Ça ne se remarque pas, mais moi aussi je suis content d’être heureux d’être là !

 


 


 


 


 


 


 


 


 


 

 


 


 


La grotte d’Artus. Il semblerait que le bon vieux roi Arthur y pique un roupillon en attendant le jour où il se réveillera pour sauver le royaume de Bretagne… On se demande du coup qui est-ce qui se la coule douce sur l’île d’Avalon ?!

 

Il est dit également qu’Arthur y aurait planqué un trésor découvert dans le Val sans Retour en forêt de Brocéliande, et ceci grâce à Merlin… On n’a pas fini de recycler nos vieilles légendes.

 


 


 

La mare aux sangliers. Il y a sûrement une légende qui traîne quelque part sur cet endroit mais là encore, comme les autres sites remarquables de Huelgoat, il se suffit à lui-même, pas besoin de faire de longs discours pour l’apprécier.

 


 


 


 


 


 


 


 

 


 

 



 



 

Le chaos, la légende. Huelgoat reçu la visite d’une célébrité en la personne de Gargantua, ayant un petit creux il quémanda à manger aux habitants.
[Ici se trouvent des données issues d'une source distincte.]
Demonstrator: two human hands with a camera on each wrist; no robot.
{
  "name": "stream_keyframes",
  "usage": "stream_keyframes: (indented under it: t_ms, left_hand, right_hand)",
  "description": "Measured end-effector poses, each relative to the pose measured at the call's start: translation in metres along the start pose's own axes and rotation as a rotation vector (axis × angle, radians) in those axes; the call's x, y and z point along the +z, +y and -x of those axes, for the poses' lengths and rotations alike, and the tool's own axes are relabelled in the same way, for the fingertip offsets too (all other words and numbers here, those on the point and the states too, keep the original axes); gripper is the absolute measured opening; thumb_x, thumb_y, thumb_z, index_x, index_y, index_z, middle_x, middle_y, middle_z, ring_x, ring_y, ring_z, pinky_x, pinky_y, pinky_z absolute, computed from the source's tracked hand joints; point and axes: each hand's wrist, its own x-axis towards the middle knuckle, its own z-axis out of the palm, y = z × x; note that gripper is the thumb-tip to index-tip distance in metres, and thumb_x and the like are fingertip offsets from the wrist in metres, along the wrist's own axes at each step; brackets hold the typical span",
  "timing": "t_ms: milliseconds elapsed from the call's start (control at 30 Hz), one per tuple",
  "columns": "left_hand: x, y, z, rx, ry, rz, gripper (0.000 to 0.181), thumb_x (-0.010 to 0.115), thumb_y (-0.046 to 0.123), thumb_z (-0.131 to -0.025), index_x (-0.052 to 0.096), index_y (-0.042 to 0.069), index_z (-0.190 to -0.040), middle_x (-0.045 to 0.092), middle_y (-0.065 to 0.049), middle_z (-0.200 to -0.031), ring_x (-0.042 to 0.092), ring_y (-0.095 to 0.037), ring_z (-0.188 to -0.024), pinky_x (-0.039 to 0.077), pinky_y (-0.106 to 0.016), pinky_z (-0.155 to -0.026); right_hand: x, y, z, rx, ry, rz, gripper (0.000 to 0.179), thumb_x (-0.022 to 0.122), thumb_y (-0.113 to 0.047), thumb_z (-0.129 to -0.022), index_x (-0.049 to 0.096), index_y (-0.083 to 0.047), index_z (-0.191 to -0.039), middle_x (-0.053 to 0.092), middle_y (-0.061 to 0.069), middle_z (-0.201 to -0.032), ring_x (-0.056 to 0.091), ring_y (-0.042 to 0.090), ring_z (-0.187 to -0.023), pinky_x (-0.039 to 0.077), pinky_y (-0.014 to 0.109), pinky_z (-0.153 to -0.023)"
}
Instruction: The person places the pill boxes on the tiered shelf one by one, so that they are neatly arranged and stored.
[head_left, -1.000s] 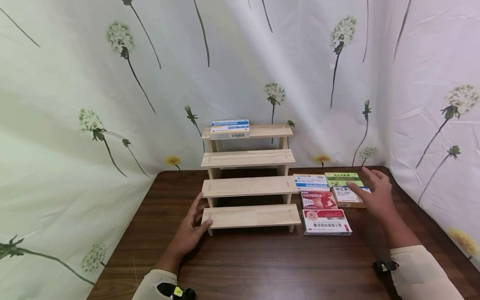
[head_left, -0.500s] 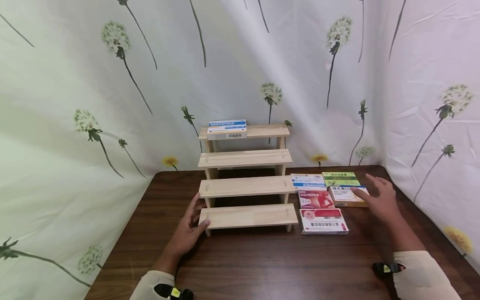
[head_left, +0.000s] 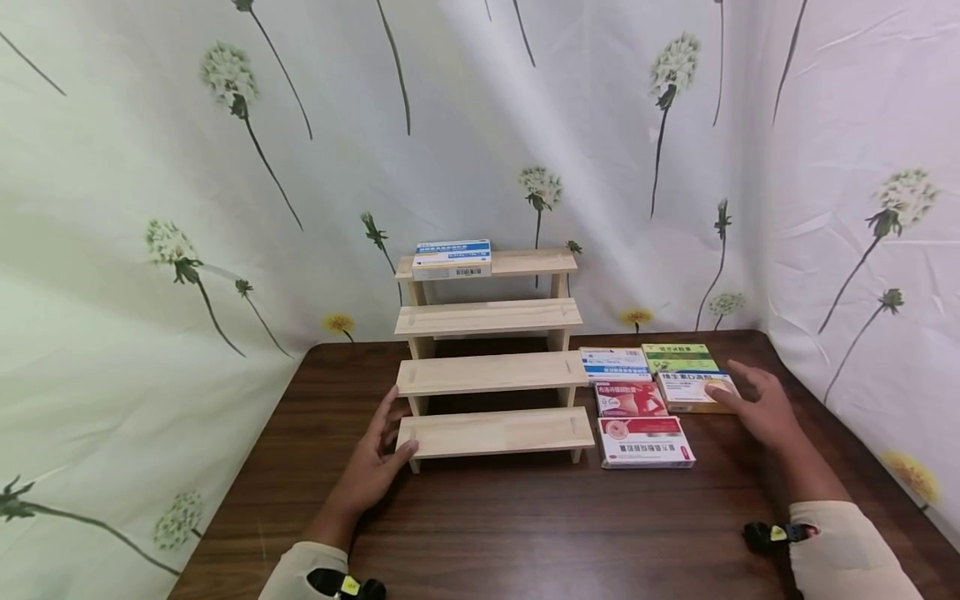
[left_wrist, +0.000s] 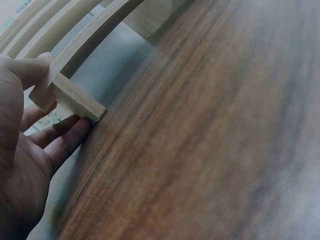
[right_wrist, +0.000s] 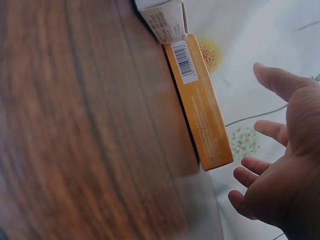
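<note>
A wooden four-step display rack (head_left: 491, 372) stands mid-table. My left hand (head_left: 372, 471) holds its lower left end: the thumb lies on the bottom step, and the fingers are against the side leg (left_wrist: 75, 97) in the left wrist view. My right hand (head_left: 768, 412) hovers with spread fingers at the right end of a white-and-orange medicine box (head_left: 690, 387), the thumb overlapping it in the head view. In the right wrist view, a gap shows between the fingers and that box's orange side (right_wrist: 197, 107). A blue-and-white medicine box (head_left: 452, 258) lies on the top step's left.
Right of the rack lie a green medicine box (head_left: 681, 357), another blue-and-white one (head_left: 611, 360), a pink-red one (head_left: 630, 400) and a red-and-white one (head_left: 647, 444). A flower-printed cloth (head_left: 480, 125) hangs behind the brown table (head_left: 540, 533) and along its sides.
My right hand has shifted slightly toward me and to the right of the boxes, its thumb now at the white-and-orange box's right end. My left hand stays on the rack. The head view has drifted slightly.
</note>
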Motion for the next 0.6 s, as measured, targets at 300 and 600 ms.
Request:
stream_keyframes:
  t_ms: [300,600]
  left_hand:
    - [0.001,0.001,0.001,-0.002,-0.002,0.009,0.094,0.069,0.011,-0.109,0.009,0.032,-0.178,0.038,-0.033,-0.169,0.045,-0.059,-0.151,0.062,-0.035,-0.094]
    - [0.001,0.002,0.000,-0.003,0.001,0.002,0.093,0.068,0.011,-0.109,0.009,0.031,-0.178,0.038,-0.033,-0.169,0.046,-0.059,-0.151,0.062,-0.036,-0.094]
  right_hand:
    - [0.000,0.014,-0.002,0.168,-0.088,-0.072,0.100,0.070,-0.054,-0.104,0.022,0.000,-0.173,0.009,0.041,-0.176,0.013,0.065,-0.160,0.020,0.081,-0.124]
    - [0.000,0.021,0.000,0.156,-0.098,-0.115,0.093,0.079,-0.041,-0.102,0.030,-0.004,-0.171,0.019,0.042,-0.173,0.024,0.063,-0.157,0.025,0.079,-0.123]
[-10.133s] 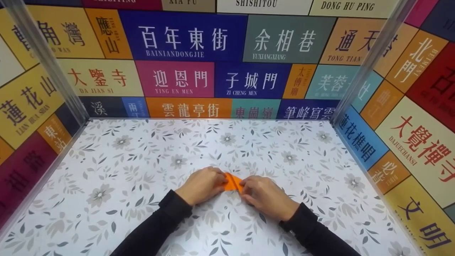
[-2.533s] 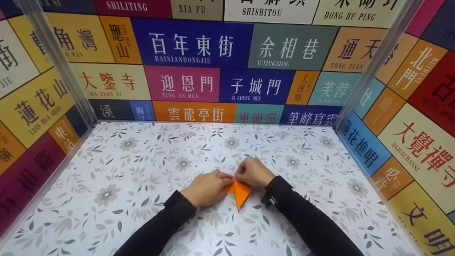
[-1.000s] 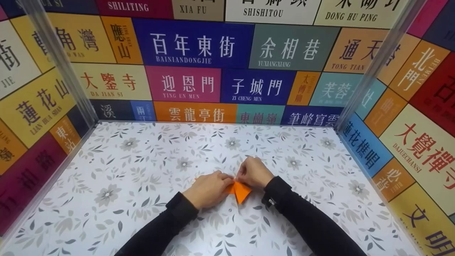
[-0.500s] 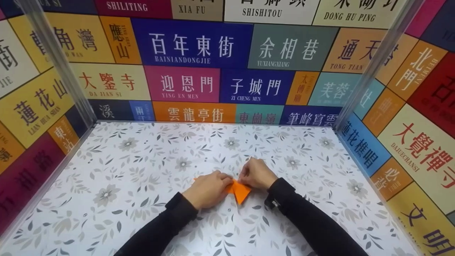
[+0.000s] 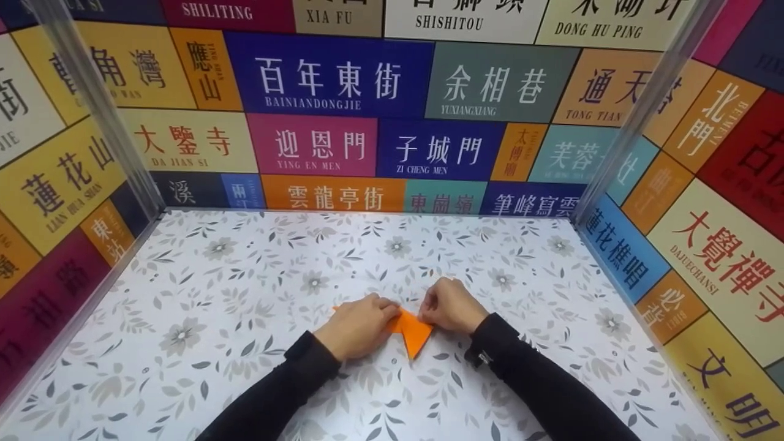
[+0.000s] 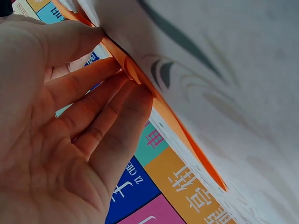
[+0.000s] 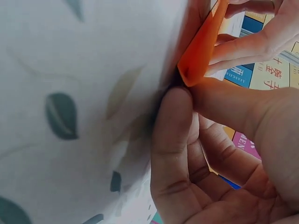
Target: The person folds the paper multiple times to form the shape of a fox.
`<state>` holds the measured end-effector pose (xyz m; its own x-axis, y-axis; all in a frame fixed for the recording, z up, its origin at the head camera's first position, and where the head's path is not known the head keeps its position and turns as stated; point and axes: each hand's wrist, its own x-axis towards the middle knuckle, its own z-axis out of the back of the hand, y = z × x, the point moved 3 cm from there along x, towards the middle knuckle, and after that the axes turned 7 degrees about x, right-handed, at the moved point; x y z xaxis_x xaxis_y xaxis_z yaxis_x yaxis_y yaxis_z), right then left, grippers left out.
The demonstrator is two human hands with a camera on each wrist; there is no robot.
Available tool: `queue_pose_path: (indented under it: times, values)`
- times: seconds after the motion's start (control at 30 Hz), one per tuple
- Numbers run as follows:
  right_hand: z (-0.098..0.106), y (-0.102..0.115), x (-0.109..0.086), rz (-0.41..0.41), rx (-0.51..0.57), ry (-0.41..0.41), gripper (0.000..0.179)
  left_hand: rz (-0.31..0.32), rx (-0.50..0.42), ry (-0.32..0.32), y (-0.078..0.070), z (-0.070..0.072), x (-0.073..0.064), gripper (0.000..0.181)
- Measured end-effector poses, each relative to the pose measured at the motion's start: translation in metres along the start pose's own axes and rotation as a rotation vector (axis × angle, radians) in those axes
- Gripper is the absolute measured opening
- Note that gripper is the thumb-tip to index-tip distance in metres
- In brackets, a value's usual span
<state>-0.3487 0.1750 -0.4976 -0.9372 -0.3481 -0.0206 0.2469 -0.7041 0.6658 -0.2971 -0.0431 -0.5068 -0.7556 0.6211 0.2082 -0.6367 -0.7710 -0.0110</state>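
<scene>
A piece of folded orange paper (image 5: 417,336) lies on the table between the hands, a triangular flap pointing toward the person. My left hand (image 5: 356,328) lies over its left part and hides it; a small orange tip shows beyond that hand. The left wrist view has the fingertips pressing along the thin orange paper (image 6: 192,147), with the thumb tip at its edge. Thumb and index finger of my right hand (image 5: 453,307) pinch the flap's right corner. Seen from the right wrist, both fingertips meet at the corner of the paper (image 7: 202,53), low over the tabletop.
The tabletop (image 5: 257,263) is white with a grey floral pattern. Colourful panels with Chinese lettering, such as a dark blue panel (image 5: 331,76), form walls at the back and both sides. A clear corner strip (image 5: 631,116) stands at the back right.
Since half a second ago, my right hand has moved slightly right and toward the person along the flap. Compared with ten seconds ago, the paper's visible shape differs. The left hand stays nearly still lately.
</scene>
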Motion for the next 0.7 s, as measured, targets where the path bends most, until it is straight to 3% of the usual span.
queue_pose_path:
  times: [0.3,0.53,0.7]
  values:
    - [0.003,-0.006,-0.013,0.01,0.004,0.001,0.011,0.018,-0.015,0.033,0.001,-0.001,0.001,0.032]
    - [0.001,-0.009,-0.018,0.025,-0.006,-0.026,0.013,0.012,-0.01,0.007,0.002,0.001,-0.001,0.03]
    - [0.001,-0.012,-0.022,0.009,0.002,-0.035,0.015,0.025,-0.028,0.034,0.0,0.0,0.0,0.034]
Ces derniers lui servirent une maigre et peu goûteuse pitance. Furieux, il s’en alla en jurant de se venger. Après s’être rassasié dans le Léon (curieux quand on sait que le Léonard n’a rien à envier au Bigouden !) il alla faire une promenade digestive sur la côte, là il saisit de gros galets et les lança sur Huelgoat.

 


 

 

 

Il y a quelques photos que j’aurai aimé faire et que je n’ai pas faites, trop de représentants du genre humain gravitant autour. Ainsi la roche tremblante, un mastodonte de 137 tonnes, de 7m de long pour 3 de large ou de ce bloc de granit découvert récemment que l’on appelle le champignon en raison bien évidemment de sa forme. Faute de temps ce jour-là nous ne passâmes pas non plus au camp d’Arthus, un oppidum celte datant du 1er siècle avant notre ère et qui servit aux Osismes avant d’être récupéré par les Romains et d’être occupé jusqu’au Moyen-Age. Nous ne fîmes pas non plus la balade le long du canal… Mais une chose est sûre : J’y retournerai !

 


 


 

Le lac. Etendue d'eau artificiel de 15 hectares, elle est alimentée par deux rivières : Kerbizien et Fao (la rivière d’argent). Ce lac fut creusé dans la seconde partie du XVIe siècle pour les besoins de la mine de plomb argentifère de Locmaria-Berrien mais c’est seulement au XVIIIe siècle qu’un canal fut aménagé pour relier le lac à la mine.